Module 4: Becoming a Power User

(Estimated Time: 1 hour)

Learning Objective: Learn advanced features that solve common developer frustrations, like fixing bugs and understanding unfamiliar code.

4.1: The AI Debugger: Fixing Errors Instantly

  • Concept: Using the “Fix & Diff” feature to automatically find and repair bugs in your code.
  • Guided Exercise: Provide a small piece of broken JavaScript code. Guide the user to click the “Fix & Diff” button and review the AI’s proposed solution.

4.2: Chatting with Documentation (@docs)

  • Concept: How to ask questions about programming languages or libraries without ever leaving the editor.
  • Guided Exercise: In Chat, ask @docs(mdn) how does the flexbox layout work in CSS?.

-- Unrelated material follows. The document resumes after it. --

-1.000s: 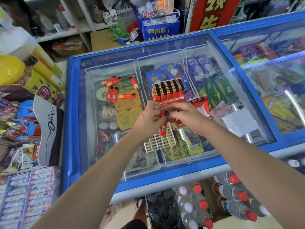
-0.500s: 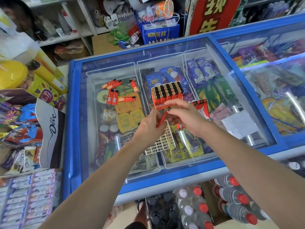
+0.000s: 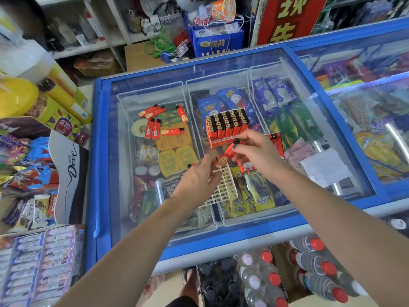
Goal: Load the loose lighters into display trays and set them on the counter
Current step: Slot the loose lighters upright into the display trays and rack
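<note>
My right hand (image 3: 256, 151) pinches a red lighter (image 3: 228, 154) with a black cap, tilted with the cap up and to the right, above a white grid tray (image 3: 225, 191). My left hand (image 3: 197, 180) grips that tray's far left edge, fingertips close to the lighter's lower end. The tray's visible cells look empty. A filled orange display tray (image 3: 225, 127) of black-capped lighters stands on the freezer's glass lid (image 3: 221, 224) just beyond my hands. Several loose red lighters (image 3: 155, 127) lie on the glass to the left.
A red carton (image 3: 275, 140) lies partly hidden behind my right hand. The blue-framed freezer (image 3: 96, 173) holds ice creams under the glass. Snack packs and a Dove display (image 3: 70, 173) crowd the left. Water bottles (image 3: 309, 269) stand on the floor below.
The lighter stood upright over the grid tray between both hands. My right hand has since lifted and tilted it, cap up and to the right, and my left hand has dropped back slightly.
</note>
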The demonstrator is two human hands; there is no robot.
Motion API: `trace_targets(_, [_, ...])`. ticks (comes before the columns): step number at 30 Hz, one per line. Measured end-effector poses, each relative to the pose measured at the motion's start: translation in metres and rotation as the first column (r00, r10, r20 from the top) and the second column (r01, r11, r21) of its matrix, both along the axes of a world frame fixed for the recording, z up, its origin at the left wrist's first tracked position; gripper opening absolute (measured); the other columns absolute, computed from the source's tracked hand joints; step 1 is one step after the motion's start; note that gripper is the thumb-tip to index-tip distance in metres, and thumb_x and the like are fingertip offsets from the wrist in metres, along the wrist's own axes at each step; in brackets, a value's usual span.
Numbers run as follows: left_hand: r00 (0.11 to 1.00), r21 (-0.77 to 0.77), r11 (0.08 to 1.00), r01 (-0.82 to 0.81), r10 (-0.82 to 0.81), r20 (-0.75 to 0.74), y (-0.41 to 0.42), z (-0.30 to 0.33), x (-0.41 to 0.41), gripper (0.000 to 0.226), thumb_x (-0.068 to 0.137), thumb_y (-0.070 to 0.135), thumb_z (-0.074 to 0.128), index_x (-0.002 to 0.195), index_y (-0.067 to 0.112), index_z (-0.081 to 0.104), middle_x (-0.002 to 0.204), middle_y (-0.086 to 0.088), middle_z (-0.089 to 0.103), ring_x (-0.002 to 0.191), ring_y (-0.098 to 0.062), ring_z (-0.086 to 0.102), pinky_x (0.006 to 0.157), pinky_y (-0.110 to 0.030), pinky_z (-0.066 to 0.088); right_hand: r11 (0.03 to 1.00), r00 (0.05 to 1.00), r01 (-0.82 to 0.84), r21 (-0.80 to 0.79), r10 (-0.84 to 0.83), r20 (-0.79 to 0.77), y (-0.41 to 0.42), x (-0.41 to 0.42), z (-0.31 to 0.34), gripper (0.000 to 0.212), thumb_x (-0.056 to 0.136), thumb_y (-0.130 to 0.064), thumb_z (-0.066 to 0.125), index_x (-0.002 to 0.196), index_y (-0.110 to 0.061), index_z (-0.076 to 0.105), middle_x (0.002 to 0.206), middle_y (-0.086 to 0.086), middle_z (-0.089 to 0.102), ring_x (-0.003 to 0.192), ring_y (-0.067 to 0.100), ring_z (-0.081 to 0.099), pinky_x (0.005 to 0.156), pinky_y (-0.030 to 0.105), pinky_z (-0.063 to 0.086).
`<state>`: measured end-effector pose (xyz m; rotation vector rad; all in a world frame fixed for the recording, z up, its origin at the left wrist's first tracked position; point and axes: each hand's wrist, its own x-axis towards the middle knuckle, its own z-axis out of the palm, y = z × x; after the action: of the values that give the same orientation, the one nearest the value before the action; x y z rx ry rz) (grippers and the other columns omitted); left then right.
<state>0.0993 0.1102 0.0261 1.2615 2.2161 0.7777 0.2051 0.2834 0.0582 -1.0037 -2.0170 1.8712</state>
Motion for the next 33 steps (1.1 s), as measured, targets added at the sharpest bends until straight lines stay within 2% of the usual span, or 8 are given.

Module 5: Best Practices and Your Path Forward

(Estimated Time: 30 minutes)

Learning Objective: Understand how to use AI responsibly and how to continue the learning journey.

5.1: The “Trust, But Verify” Principle

  • Discussion: AI is a powerful assistant, not a perfect expert. The importance of reading and trying to understand the code it generates.

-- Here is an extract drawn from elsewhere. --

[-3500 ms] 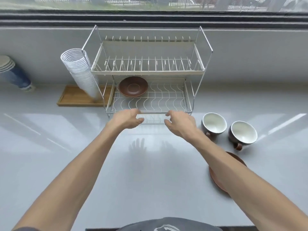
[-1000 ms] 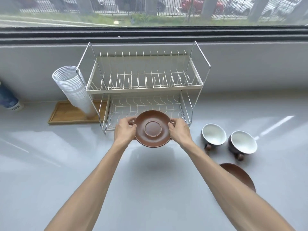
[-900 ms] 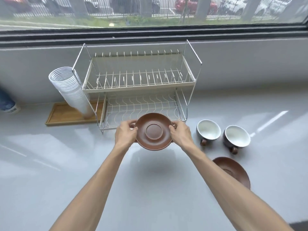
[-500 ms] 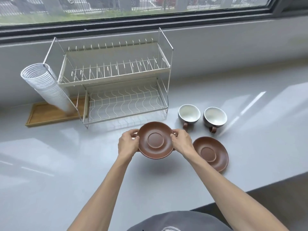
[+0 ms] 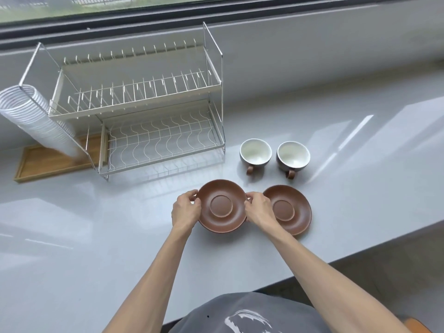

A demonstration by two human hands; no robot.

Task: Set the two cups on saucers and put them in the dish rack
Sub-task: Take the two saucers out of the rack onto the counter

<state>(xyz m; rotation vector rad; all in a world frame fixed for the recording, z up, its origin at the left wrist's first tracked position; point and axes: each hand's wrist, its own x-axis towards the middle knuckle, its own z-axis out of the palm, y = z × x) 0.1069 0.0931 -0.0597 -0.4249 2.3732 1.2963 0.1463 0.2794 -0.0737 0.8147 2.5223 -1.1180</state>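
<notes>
A brown saucer (image 5: 221,218) is low over or on the grey counter, gripped at its left rim by my left hand (image 5: 185,210) and at its right rim by my right hand (image 5: 259,209). Just to its right a second brown saucer (image 5: 292,212) lies flat on the counter, partly covered by my right hand. Behind the saucers stand two brown cups with white insides, the left cup (image 5: 255,156) and the right cup (image 5: 293,156), handles toward me. The two-tier wire dish rack (image 5: 158,111) stands at the back left with nothing in it.
A tilted stack of white disposable cups (image 5: 36,118) leans against the rack's left side over a wooden tray (image 5: 48,162). The counter's front edge (image 5: 360,255) runs diagonally at the lower right. A window ledge and wall close off the back.
The saucer came out of the rack's lower tier in both hands and has travelled toward me and down, ending beside the second saucer. My view has tilted down and shifted right.
</notes>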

5.2: Writing Better Prompts

  • Tips for giving the AI clear, specific instructions to get better results.

5.3: What’s Next?

  • Guidance on next steps: Using Cursor to learn a new framework (like React), building a more complex project, or contributing to an open-source project.

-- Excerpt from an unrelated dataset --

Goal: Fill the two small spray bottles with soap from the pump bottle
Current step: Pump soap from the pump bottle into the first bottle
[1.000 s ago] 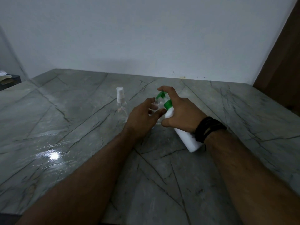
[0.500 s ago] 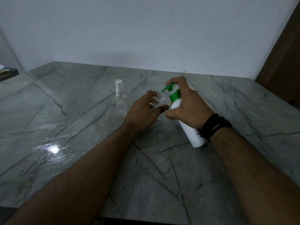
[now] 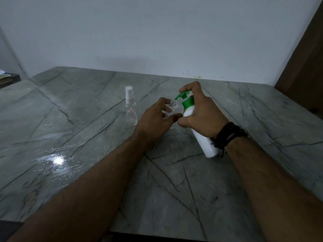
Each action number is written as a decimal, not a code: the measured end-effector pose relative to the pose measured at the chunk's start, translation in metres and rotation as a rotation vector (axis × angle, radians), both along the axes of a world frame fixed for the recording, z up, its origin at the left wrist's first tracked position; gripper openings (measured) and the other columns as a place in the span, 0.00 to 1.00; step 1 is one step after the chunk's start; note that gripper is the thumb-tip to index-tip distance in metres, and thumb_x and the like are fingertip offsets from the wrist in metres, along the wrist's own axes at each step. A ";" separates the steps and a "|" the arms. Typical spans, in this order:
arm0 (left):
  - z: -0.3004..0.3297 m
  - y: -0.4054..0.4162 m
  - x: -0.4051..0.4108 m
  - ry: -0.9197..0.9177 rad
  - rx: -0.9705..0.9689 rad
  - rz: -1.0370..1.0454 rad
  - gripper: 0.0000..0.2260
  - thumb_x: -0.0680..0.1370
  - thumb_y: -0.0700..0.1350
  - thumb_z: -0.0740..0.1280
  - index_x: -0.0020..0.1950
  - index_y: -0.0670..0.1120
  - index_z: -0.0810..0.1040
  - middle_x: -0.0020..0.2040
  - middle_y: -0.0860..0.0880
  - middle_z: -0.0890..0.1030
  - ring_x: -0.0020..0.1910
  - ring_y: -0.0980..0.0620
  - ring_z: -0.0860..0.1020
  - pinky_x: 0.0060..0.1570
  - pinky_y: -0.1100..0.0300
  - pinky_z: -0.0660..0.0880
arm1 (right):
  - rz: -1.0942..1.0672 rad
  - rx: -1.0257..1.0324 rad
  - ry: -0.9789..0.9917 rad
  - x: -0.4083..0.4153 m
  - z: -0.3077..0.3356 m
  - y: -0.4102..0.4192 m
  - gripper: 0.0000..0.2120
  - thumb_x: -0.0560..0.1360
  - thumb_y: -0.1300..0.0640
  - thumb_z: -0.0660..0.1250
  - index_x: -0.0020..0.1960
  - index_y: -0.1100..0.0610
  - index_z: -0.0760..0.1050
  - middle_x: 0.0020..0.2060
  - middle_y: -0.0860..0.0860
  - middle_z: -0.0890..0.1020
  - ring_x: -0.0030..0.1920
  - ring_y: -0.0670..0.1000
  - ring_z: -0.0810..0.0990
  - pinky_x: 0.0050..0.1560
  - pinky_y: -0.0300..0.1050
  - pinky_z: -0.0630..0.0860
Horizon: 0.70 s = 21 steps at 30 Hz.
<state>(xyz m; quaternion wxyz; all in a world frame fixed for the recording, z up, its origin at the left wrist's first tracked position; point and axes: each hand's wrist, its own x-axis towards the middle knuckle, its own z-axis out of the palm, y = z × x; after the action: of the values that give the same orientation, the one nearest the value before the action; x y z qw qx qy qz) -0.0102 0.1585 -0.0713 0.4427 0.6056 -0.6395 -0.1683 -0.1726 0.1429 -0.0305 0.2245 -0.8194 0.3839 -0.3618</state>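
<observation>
Seen from the person's own head, both bare forearms reach forward over a grey marble tabletop (image 3: 262, 110), and the hands meet near its middle. The left hand (image 3: 155, 121) curls its fingers and thumb around a small clear spray bottle (image 3: 173, 107) that stands upright on the stone with its cap off and its neck open. The right hand (image 3: 201, 116) grips a white pump bottle (image 3: 204, 142) with a green pump head (image 3: 183, 96), tilted so the base points back toward the person. Its index finger rests over the top of the pump, and the green nozzle tip sits just above the open neck of the clear bottle. A dark corded wristband (image 3: 229, 135) wraps the right wrist.

There are two small spray bottles and one pump bottle. The second spray bottle (image 3: 130, 105), clear with a white spray top fitted, stands upright just beside the left hand, on its left.

The tabletop is polished, with dark veins and a bright light reflection at the left. A plain pale wall (image 3: 157, 35) rises behind it, and a brown wooden panel (image 3: 307, 63) stands at the right edge.
</observation>
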 end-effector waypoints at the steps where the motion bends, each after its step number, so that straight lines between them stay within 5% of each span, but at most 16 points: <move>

Key Takeaway: You now have the skills to use a professional-grade tool to build things and learn at an accelerated pace. The barrier to entry for coding has never been lower, and you are now equipped to walk through it.

Example Prompts

Tour Agency landing page

1st prompt

Create a HTML, CSS and Javascript code of a product catalog that shows different tour packages. It has gallery, tour description, pricing, itinerary details and pictures of the guide who’s going to accommodate the tourists. The page will be up on WordPress website.

2nd prompt

1) Add a text section which will show description of the each tours in detail such as inclusions and exclusions. 1-2 paragraph text will go there to give more information

2) Once the user clicks on ‘Book Now’ button, make it so that the user will open a new tab “paypal URL”

3rd prompt

Once i click on the pictures from the gallery, i cannot scroll through the carousel. Fix it

4th prompt

The gallery carousel is not responsive for other tours. It’s only responsive for the first tour “night dining tour”

5th prompt

In the tour guide section with circular picture, add enough space to introduce 2 tour guides instead of just 1

6th prompt

The tour guide section should be under the ‘tour details’ section. It shouldn’t be located right next because the formatting gets too thin

7th prompt

On mobile devices, for each tour guides, make the tour guides details in the ‘tour details’ show for each row instead of showing multiple tour guides in one row.

8th prompt

For the ‘hightlight-tag’, make the tags appear in their own sections. It looks small so make it big by providing its own row

9th prompt

That’s not what i meant. Make the highlight-tag words inside a bubble like before but make it bigger and keep the ‘Highlights’ section on its own row to show it correctly

10th prompt

On desktop, for the tour cards, night dining tour and ultimate food tour is longer with blank spaces. I think it’s compensating for the space because other tour cards are longer than these

11th prompt

Once the user clicks on the ‘Book Now’ button, a toast will show up that says “Please deposit $20 to book a tour”. Make it both desktop and mobile friendly.

12th prompt

For the ‘Book Now’ button and the toast, display a modal “Please deposit $20 to book a tour” and once the user clicks ‘Deposit now’, go to the redirect URL

13th prompt

For each tour cards, in the itinerary ssection, only display 25 words. If the tour card has longer text, add a ‘…see full itinerary’ text that does the same as the ‘View Details’ button

14th prompt

1) Make the guide-info h4 smaller.

2) Make the itinerary-item font bigger.